Периоды просветления в больном разуме прекратились. Окончательно возомнив себя стеклянным сосудом, сквозь который всё видно, Шарль без конца кутался во всё, что попадало в поле его зрения и безумно пугался, если кто-то подходил к нему, держа что-либо в руках – он думал, что его хотят разбить. Особо важные бумаги, которые требовали только королевской подписи, герцог Бургундский подавал исключительно после того, как слуги накрывали несчастного безумца толстой, простеганной накидкой. Это успокаивало Шарля и он мог, почти спокойно, взять в руку перо и поставить свою подпись под документом, содержание которого герцог почтительно пересказывал на словах.

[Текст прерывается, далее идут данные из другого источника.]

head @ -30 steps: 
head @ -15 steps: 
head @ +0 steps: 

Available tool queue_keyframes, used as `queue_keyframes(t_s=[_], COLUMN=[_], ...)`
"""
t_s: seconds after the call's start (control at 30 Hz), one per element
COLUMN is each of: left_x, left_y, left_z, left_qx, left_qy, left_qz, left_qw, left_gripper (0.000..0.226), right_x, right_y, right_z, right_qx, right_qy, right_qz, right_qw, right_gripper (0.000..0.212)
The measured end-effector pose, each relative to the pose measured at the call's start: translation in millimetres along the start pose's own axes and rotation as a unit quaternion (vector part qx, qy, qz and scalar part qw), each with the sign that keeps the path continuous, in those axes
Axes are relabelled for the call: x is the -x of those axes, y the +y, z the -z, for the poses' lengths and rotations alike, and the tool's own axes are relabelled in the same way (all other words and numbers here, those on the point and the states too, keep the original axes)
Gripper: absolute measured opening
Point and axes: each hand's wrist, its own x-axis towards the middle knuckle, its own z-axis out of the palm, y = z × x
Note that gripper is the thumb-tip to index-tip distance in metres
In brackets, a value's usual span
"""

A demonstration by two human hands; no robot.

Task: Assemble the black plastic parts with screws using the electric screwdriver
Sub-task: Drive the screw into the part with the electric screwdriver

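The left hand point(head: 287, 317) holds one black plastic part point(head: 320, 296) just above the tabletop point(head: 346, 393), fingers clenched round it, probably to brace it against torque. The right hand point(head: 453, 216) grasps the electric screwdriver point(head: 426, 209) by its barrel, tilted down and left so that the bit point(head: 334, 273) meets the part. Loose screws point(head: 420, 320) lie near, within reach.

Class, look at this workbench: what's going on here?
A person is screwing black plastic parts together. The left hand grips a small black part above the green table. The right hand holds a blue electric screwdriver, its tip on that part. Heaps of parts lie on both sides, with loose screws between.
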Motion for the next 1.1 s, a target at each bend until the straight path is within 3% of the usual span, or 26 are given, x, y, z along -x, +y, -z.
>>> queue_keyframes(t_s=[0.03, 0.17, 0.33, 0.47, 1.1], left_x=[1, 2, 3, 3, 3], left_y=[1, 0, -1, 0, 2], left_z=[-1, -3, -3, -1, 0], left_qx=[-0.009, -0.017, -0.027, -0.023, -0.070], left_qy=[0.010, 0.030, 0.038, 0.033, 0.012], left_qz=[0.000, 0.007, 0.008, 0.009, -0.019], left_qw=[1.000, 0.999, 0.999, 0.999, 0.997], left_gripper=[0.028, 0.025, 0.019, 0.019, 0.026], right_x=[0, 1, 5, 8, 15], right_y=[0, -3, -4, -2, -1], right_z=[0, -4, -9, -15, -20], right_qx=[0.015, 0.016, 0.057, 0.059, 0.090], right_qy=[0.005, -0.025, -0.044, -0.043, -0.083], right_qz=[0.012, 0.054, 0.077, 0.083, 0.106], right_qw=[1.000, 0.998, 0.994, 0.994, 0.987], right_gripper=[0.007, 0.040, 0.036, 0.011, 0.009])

От самой же Изабо никакого внимания к супругу не было. В те редкие минуты, когда политическая нужда и этикет обязывали их появляться где-то вместе, она смотрела на мужа с тем же выражением, с каким говорила над телом мертвого Арманьяка: «Он смердит». Король больше не был объектом ни её забот, ни мести. Но герцог Бургундский был и оставался для Изабо тем самым охотником, оплошности которого она, затаившись, ждала. И, рассказывая всем подряд, что виновата в срыве переговоров только герцогиня Анжуйская, королева очень надеялась на общественное мнение, которое вынудит коротышку вступить в открытое противоборство с этой опасной женщиной. А уж она, в свою очередь, заставит его оступиться. И тогда у Изабо появится шанс показать и этой, ненавидящей её стране, и всему миру, чего она на самом деле стоит!
Однако, герцог вёл себя странно.
С одной стороны, он делал всё возможное, чтобы загнать дофина в угол. И ради этого совершенно загонял своего доверенного падре. Кошон сбился с ног, выезжая то в Понтуаз, то в Бове, то в Провене, где без сна и отдыха убеждал колеблющееся дворянство не оказывать молодому Шарлю и его сторонникам никакой поддержки. Но стоило дофину только намекнуть о готовности возобновить переговоры, как Бургундец делался любезным и сговорчивым и незамедлительно посылал своих представителей в Бурже или в Пуатье, в зависимости от того, где в это время дофин находился. На уступки по поводу условий договора он, конечно же, не шёл, зато свою готовность заключить союз демонстрировал широко и охотно, ничем с некоторых пор не выказывая раздражения его задержками.
Изабо терялась в догадках и додумалась даже до того, что Бургундец разгадал её тайные замыслы. Это пугало её несколько дней, до тех пор, пока в один из вечеров он вдруг не явился в покои королевы со странной смесью тревоги и азартного возбуждения на лице. С таким лицом коротышка вряд ли пришёл бы высказывать претензии и, уж конечно, он бы нисколько не тревожился, вздумай сообщить Изабо, что ничего у неё не выйдет. Нет. Так он мог прийти только затем, чтобы что-то выведать или сообщить. Поэтому, коротко глянув на лицо посетителя, Изабо мгновенно успокоилась.